Online there is very little time to think, in a home game you give away the fact that you are thinking (and therefore probably chasing),so the quicker you know whether you have pot odds/implied odds to continue, or what value you are giving your opponent the better you will be at disgusing your bets.
Deception will help you win more money in the long run, especially if you can make the most (money) out of each winning hand.
In part 4 I consider the benefit of value betting. That is the art of getting the maximum number of chips out of a winning situation. I also go into short stack all in ratios, and most importantly knowing the texture of a flop in relation to the hand that you hold.

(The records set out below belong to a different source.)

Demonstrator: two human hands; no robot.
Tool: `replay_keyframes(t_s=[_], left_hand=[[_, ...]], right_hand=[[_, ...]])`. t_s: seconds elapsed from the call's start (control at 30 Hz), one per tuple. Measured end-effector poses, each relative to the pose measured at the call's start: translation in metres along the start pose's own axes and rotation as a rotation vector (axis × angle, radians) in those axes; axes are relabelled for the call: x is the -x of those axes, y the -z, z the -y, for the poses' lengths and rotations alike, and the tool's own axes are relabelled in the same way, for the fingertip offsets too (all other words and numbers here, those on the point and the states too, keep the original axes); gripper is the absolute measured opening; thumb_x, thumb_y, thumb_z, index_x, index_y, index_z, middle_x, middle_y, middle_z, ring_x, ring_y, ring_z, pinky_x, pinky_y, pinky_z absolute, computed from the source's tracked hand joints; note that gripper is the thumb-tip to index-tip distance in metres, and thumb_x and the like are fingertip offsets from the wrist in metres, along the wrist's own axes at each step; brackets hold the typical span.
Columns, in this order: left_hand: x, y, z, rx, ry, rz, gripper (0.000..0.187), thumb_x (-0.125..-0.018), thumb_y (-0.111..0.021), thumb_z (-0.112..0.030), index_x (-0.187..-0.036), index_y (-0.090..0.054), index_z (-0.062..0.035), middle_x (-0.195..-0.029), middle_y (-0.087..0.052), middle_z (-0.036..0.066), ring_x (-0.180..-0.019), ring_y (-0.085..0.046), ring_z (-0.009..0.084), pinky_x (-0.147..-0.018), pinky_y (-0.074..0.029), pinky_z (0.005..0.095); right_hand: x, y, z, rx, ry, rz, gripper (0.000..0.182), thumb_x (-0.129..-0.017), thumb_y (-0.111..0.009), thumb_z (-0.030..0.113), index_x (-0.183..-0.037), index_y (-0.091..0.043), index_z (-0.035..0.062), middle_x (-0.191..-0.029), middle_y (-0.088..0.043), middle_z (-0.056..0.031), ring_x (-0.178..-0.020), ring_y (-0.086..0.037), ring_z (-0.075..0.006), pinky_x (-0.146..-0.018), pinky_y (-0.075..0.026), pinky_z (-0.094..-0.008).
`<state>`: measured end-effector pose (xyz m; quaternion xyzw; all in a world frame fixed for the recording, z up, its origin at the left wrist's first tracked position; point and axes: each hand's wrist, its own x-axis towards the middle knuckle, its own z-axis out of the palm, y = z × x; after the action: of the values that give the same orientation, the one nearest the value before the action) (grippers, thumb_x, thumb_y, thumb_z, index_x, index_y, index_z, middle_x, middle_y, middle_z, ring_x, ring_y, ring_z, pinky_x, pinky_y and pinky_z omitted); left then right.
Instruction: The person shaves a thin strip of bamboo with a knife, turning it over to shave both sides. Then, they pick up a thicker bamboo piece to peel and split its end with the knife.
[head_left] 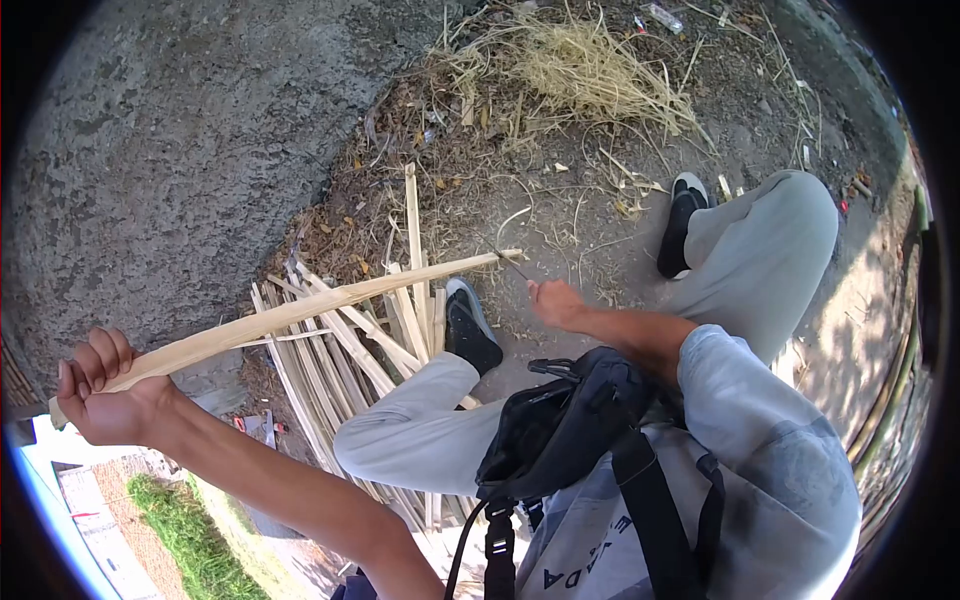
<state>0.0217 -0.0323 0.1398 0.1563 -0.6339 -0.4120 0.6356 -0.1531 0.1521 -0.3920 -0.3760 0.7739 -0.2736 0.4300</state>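
A long pale strip of split wood or bamboo (300, 313) runs from the lower left up to the centre. My left hand (105, 390) is closed around its left end, palm up. Near the strip's far right end, my right hand (555, 302) is closed on a thin dark tool (513, 265), perhaps a knife, whose blade meets the strip's tip. The tool's handle is mostly hidden in my fist. Beneath the long strip, a pile of similar pale strips (325, 375) lies on the ground beside my left leg.
A heap of fine shavings (590, 75) lies at the top centre. A rough grey stone or concrete surface (200, 150) fills the upper left. My shoes (472, 325) rest on the dirt ground. A black bag (545, 420) hangs at my waist. Long poles (895, 370) lie at the right edge.
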Motion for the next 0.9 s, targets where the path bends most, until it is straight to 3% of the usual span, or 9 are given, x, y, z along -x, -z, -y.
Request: replay_keyframes(t_s=[0.07,0.17,0.27,0.37,0.57,0.67,0.73,0.77,0.9], left_hand=[[0.007,-0.008,0.004,-0.059,-0.016,-0.110,0.033,-0.082,-0.050,-0.010,-0.060,-0.026,-0.0172,-0.053,-0.026,0.001,-0.049,-0.023,0.0123,-0.046,-0.021,0.0282],[-0.002,0.004,0.003,-0.002,0.023,-0.038,0.034,-0.083,-0.049,-0.010,-0.060,-0.025,-0.0174,-0.054,-0.026,0.001,-0.049,-0.023,0.0122,-0.047,-0.021,0.0276],[0.000,0.009,0.001,-0.031,0.020,-0.010,0.035,-0.084,-0.048,-0.010,-0.059,-0.025,-0.0177,-0.053,-0.027,0.001,-0.049,-0.024,0.0120,-0.046,-0.021,0.0273],[-0.004,0.018,-0.001,0.046,0.062,0.113,0.036,-0.084,-0.049,-0.010,-0.059,-0.025,-0.0178,-0.053,-0.027,0.001,-0.050,-0.025,0.0123,-0.048,-0.022,0.0275],[-0.001,0.019,0.001,-0.008,0.053,-0.032,0.036,-0.081,-0.051,-0.008,-0.059,-0.024,-0.0178,-0.054,-0.026,0.001,-0.051,-0.025,0.0126,-0.048,-0.022,0.0282],[0.001,0.012,0.000,0.002,0.029,-0.008,0.036,-0.082,-0.050,-0.008,-0.059,-0.025,-0.0181,-0.053,-0.026,0.000,-0.050,-0.025,0.0120,-0.047,-0.022,0.0271],[0.003,0.013,-0.001,0.006,0.033,0.054,0.035,-0.083,-0.050,-0.009,-0.059,-0.025,-0.0182,-0.053,-0.026,0.000,-0.050,-0.025,0.0116,-0.047,-0.022,0.0261],[0.008,0.004,-0.002,-0.018,0.027,-0.028,0.035,-0.084,-0.049,-0.010,-0.060,-0.025,-0.0184,-0.053,-0.026,0.000,-0.049,-0.024,0.0110,-0.046,-0.022,0.0248],[0.000,0.025,-0.003,0.031,0.057,0.026,0.034,-0.083,-0.049,-0.009,-0.060,-0.025,-0.0180,-0.053,-0.025,0.000,-0.049,-0.025,0.0118,-0.047,-0.023,0.0258]], right_hand=[[0.016,-0.003,0.015,-0.013,-0.007,0.000,0.059,-0.101,-0.031,0.039,-0.087,-0.068,-0.0046,-0.082,-0.062,-0.0344,-0.083,-0.062,-0.0503,-0.079,-0.051,-0.0544],[0.032,0.000,0.039,-0.035,0.118,-0.044,0.060,-0.101,-0.030,0.039,-0.089,-0.069,-0.0057,-0.083,-0.063,-0.0344,-0.085,-0.063,-0.0495,-0.082,-0.052,-0.0531],[0.003,-0.019,-0.019,0.093,-0.093,0.024,0.058,-0.101,-0.031,0.037,-0.083,-0.067,-0.0060,-0.077,-0.062,-0.0335,-0.079,-0.062,-0.0507,-0.078,-0.051,-0.0550],[0.003,0.000,-0.006,0.098,0.044,0.057,0.058,-0.101,-0.032,0.037,-0.082,-0.066,-0.0055,-0.076,-0.063,-0.0328,-0.077,-0.062,-0.0511,-0.076,-0.051,-0.0555],[0.037,-0.004,0.032,-0.062,0.116,-0.083,0.058,-0.101,-0.030,0.037,-0.086,-0.067,-0.0059,-0.079,-0.063,-0.0333,-0.079,-0.063,-0.0502,-0.082,-0.052,-0.0536],[0.012,-0.008,-0.035,0.164,-0.005,0.007,0.054,-0.100,-0.033,0.035,-0.085,-0.065,-0.0060,-0.078,-0.062,-0.0331,-0.078,-0.062,-0.0515,-0.080,-0.050,-0.0564],[0.004,-0.004,-0.015,0.083,0.000,0.014,0.054,-0.100,-0.034,0.036,-0.085,-0.065,-0.0058,-0.077,-0.062,-0.0328,-0.077,-0.061,-0.0515,-0.077,-0.050,-0.0568],[0.011,0.000,-0.005,0.057,-0.006,0.036,0.053,-0.100,-0.035,0.036,-0.085,-0.064,-0.0057,-0.077,-0.062,-0.0327,-0.077,-0.061,-0.0515,-0.075,-0.050,-0.0570],[0.044,0.010,0.032,-0.009,0.143,-0.046,0.059,-0.100,-0.032,0.039,-0.089,-0.066,-0.0070,-0.081,-0.062,-0.0342,-0.082,-0.061,-0.0521,-0.078,-0.050,-0.0566]])
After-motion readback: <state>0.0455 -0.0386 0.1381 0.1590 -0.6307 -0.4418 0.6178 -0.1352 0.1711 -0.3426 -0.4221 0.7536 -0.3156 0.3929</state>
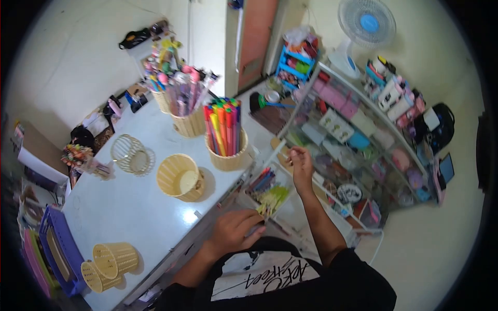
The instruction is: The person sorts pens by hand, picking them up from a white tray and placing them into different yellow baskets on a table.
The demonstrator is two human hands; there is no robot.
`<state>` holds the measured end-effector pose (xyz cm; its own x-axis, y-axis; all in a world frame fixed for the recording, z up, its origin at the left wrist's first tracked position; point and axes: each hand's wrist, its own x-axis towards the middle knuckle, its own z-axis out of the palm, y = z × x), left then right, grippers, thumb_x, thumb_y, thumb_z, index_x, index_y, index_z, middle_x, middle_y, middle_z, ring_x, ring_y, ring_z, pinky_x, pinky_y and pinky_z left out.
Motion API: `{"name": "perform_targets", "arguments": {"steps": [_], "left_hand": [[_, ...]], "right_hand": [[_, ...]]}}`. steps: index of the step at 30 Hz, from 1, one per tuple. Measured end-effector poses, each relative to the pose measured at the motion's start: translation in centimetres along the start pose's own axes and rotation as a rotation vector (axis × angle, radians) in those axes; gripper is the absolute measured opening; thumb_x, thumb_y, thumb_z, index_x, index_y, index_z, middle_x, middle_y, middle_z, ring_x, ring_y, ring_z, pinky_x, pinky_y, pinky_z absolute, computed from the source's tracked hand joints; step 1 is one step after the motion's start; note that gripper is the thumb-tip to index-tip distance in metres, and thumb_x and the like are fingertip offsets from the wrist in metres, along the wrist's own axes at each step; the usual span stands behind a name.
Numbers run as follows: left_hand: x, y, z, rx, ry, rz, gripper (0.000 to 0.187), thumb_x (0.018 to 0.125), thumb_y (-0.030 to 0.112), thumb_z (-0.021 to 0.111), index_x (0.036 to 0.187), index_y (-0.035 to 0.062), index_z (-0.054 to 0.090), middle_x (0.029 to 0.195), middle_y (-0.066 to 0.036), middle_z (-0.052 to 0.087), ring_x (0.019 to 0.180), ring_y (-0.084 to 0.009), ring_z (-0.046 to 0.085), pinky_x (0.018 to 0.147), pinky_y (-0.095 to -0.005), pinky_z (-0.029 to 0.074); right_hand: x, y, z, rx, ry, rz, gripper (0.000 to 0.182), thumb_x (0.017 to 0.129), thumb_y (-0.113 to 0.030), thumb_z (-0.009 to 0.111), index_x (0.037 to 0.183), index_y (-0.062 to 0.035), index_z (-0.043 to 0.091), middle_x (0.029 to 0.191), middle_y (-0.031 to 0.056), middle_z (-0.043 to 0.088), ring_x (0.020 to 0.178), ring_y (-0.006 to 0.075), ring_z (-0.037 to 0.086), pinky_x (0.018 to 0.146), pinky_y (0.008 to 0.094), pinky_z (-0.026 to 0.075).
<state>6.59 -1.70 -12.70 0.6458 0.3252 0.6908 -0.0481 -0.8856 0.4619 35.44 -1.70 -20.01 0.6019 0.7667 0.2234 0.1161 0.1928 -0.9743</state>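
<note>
My left hand (236, 229) is at the near edge of an open drawer (293, 212), its fingers curled toward the thumb; what lies between them, if anything, is too small to make out. Just past its fingertips lie yellow-green pens (274, 198) in one compartment, with blue and red pens (262, 180) beside them. My right hand (301, 165) is raised over the drawer's far side, fingers loosely bent and apart, with nothing visible in it. On the table, a cream basket (226, 161) holds upright colourful markers (223, 127). Left of it, another cream basket (176, 176) stands with its inside showing.
A wire basket (136, 155) and two cream baskets (116, 259) lie on the white table (104, 207). Further back stand baskets of decorated pens (187, 96). At right is a glass display case (342, 129) with a fan (368, 23) behind it. Purple trays (59, 249) lean at left.
</note>
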Motion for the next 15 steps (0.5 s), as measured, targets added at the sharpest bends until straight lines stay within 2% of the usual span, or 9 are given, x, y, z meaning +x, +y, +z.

I go into 3 starting hands vs 3 types of flop. The starting hands are KK, 99 and AJ all perfectly playable hands, but they all fare differently against low flops, suited flops and flops with an Ace in them.
In part 5 I explain the two ways of approaching a "calling station" lemming type game, where lots of players are seeing a flop with all sorts of crazy hands.
In my case I managed to get a 22 game "in the money" streak by playing tight aggressive, but this strategy was begining to waver a little with 9-10 player games where most of the players were seeing a flop. The issue was that if lots of players call "as a group" then one of them will outdraw your high pair.
So the solution has been to reduce the number of players (so therefore it is more correct to play more often) and to play pot limit with a slight rule change - the opening raise can be 4x the Big blind.
This allows for large pots and chasing out weaker hands (as in no limit poker). It works for us. How about you?
In part 6 to conclude my low limit/free poker stratgey series, I look into strategies for enjoying play money or low stakes online poker.
My conclusions cover no limit, limit and pot limit poker including both cash games and tournaments and short handed play.